By Ranada Robinson, Senior Project Associate.
For my birthday, I traveled to Buenos Aires, Argentina, with my mom and three dear friends for a week of relaxation and adventure. Not too long after I got there, however, I experienced firsthand what we see in many surveys and hear in many focus groups about why it’s important to feel welcome in a community. In the first restaurant we tried after arriving, our waiter ignored us. Luckily, we were with a tour guide, who wasn’t a black woman (like each of us are), who was able to get a little more attention and he ordered for us all. The waiter wouldn’t split our checks, even though the party at the table beside us did. It wasn’t until after we gave him a $5 tip (over 20 pesos) that he actually was attentive, but of course, by then we were leaving. We still hadn’t attributed that experience to our color, however. It was obvious that we weren’t the norm there—rarely did we see anyone our shade over the week, but still, no worries! Then we hopped on the subway, and I’ve never been so stared at in my life. I thought I was paranoid so I didn’t say anything. On day 3, we were walking through our neighborhood San Telmo and a guy started screaming at us in Spanish and laughing the way dirty old men laugh after telling inappropriate jokes. That’s when we all fully realized that we were not being paranoid. We pulled out the trusty iPads and electronic devices and started googling some history—and sure enough, there’s some murky stories having to do with black people in Buenos Aires.

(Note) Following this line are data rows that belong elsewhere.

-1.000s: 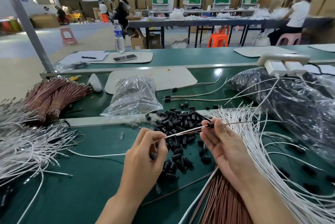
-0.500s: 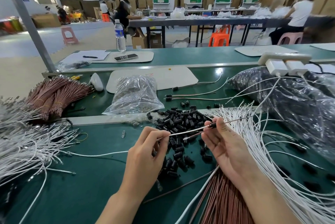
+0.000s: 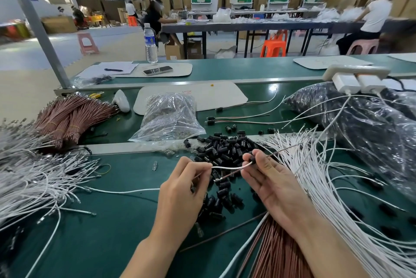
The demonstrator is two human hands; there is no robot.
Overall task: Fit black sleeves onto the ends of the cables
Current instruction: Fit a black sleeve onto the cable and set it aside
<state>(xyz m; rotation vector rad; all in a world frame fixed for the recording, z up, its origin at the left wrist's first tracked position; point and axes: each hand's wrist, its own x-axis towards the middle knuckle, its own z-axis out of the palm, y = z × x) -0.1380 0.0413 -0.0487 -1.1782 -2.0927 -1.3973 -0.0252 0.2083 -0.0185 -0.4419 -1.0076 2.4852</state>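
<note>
Head camera shows me the left hand pinching a white cable between thumb and fingertips, while the right hand pinches a black sleeve at the cable's other end. Both hover over the pile of loose sleeves on the green bench, with a spare bundle of white cables fanned out to the right.
</note>
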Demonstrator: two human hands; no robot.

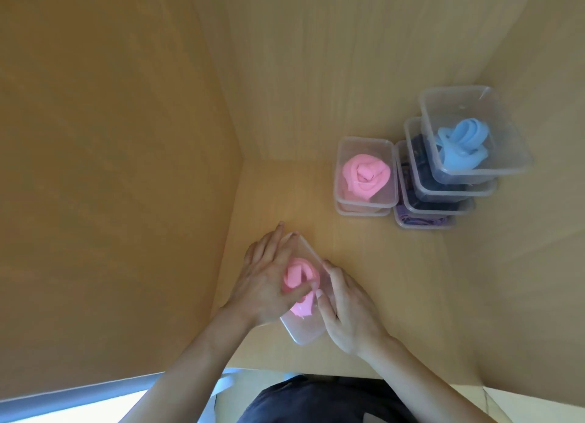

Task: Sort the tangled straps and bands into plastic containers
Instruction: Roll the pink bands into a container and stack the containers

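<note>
Closest in, both forearms reach out over the tabletop [395, 280] and meet at the clear container [305, 331], which lies angled near the front edge. Inside it, towards its far end, sits the pink band [296, 275], loosely coiled.

The left hand [264, 283] straddles the clear container's left wall. Its fingers stretch fairly straight along the outside towards the far corner, and the thumb is bent inward, pressing down on the pink band. The right hand [349, 312] takes the clear container's right wall, with the fingers lying along the outside and the thumb tucked inside, its tip just beside the band. So the band lies between the two thumbs, under the left one.

Beyond the clear container and to its right stands a second container [345, 201] with a rolled pink band [365, 175] in it. Just right of that, further still from the clear container, is a stack of containers [421, 198] set in steps. The bottom one holds purple bands [421, 221], the middle ones something dark, and the top tub [506, 156] holds a blue band [463, 141]. The stack sits by the wooden back wall [316, 74].
</note>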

Once we knew that, we felt better prepared, and the rest of the trip was a cinch. The stares didn’t bother us so much; we weren’t so surprised if we got a below par waiter (and for the record—we have a couple of really awesome waiters and almost all of our taxi drivers were the nicest people ever!); and thankfully, no one else screamed at us. It all points back to the ongoing difficult conversation that many communities must have about diversity and ensuring a welcoming environment for people of all kinds of backgrounds. As Mac loves to say—every visitor is a potential new resident, employer, or employee so each visit is very important. Sure, overall, we had an awesome time, and I celebrated another birthday with an incredible bang, but I did wonder a couple of times if we should have taken our money to some other country’s economy.
Another thing to remember here is that the diversity conversation cannot just be a high-level conversation between a few people in an office—changing the perception of community takes the entire community. It takes listening to community members, educating the masses, and really communicating what the goal is and why that goal is so important. We’ve had clients who have done much to tackle negative perception issues dealing with all types of issues, from race to religion to gender to class. Being a welcoming community isn’t just slapping up a sign up that says “All are welcome.” It’s ensuring that there are opportunities for all that want them. It’s having community roundtables that foster focused dialogue between various stakeholder groups. It’s hosting diversity summits to bring people together and let them know what the community, especially its business community, has to share. It’s thinking ofinnovative ways to expose children in underrepresented groups to future career options. It’s bringing everyone to the decision-making table. There are great examples from communities all over, some of which were featured in a Chamber Executive article.
Developing cooperative, inclusive communities isn’t an easy task, but it isn’t an impossible one. The first step is acknowledging the issues and not allowing people to think that they’re simply paranoid when they look around and feel unwelcomed. The second step is remembering that people are every community’s greatest asset and without them, it’s pretty hard to employ effective economic development initiatives.